In a recent divorce action, the Tennessee Appeals Court reviewed an antenuptial agreement to determine whether the husband may enforce it. In Hollar v. Hollar, (Tenn. Ct. App. Nov. 30, 2015), the trial court declined to enforce the agreement, finding that the wife could not read it and was not represented by counsel. The husband appealed that decision, which was ultimately affirmed by the Tennessee Court of Appeals.
In Hollar, the parties had met over the internet. At that time, the husband resided in Florida, while the wife lived in Colombia and did not speak or read English. The husband traveled to Colombia in 2009 so that the parties could marry, and he presented the wife with an antenuptial agreement written in English before the ceremony. Since the antenuptial agreement was written in English, the wife asked a young wedding guest to read and explain it to her. Without the advice of an attorney, the wife signed the antenuptial agreement. The parties then moved to Tennessee, where the husband filed for divorce in 2013 and sought enforcement of the antenuptial agreement.
Although the antenuptial agreement contained a Florida choice of law provision, the court noted that Florida law is not significantly different from Tennessee law with respect to antenuptial agreements.
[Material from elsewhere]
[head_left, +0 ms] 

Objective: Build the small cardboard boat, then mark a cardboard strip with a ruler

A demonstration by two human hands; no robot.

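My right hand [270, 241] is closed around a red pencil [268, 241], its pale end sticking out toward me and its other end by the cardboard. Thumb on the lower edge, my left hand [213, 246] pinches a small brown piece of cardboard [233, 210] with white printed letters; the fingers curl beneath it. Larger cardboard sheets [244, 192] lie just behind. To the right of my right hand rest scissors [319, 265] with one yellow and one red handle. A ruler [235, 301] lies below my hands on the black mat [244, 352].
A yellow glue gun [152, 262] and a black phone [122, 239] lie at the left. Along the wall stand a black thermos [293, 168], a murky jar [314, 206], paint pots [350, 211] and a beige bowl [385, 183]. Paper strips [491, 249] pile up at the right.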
In Tennessee, courts are statutorily required to enforce such agreements, provided they are entered into freely, knowledgeable, and in good faith and without the exertion of duress or undue influence upon either spouse. However, an antenuptial agreement may be invalidated if it was executed due to fraud, deceit, duress, coercion, or misrepresentation, or if it is fundamentally unfair or unconscionable. In deciding whether to enforce a prenuptial agreement, the court carefully examines the circumstances surrounding the agreement, since parties to such an agreement are not dealing at arm’s length. The primary question for the court is whether there was fraud or overreaching on one side, or, assuming unreasonableness, whether the challenging spouse did not have adequate knowledge of the marital property and income of the other spouse at the time of execution.
On appeal, the court noted that, although the husband knew his wife could not speak or read English, he did not provide her with a Spanish version or advise her to consult with an attorney. Moreover, the translator at the wedding was unable to translate the document for the wife in its entirety. Therefore, after a careful examination of the circumstances surrounding the antenuptial agreement, the court of appeals found that it was clear the wife did not enter into the antenuptial agreement knowledgeably, in good faith, or with adequate knowledge of the marital property and income of the parties. As a result, the court affirmed the trial court’s ruling that the antenuptial agreement is invalid and unenforceable.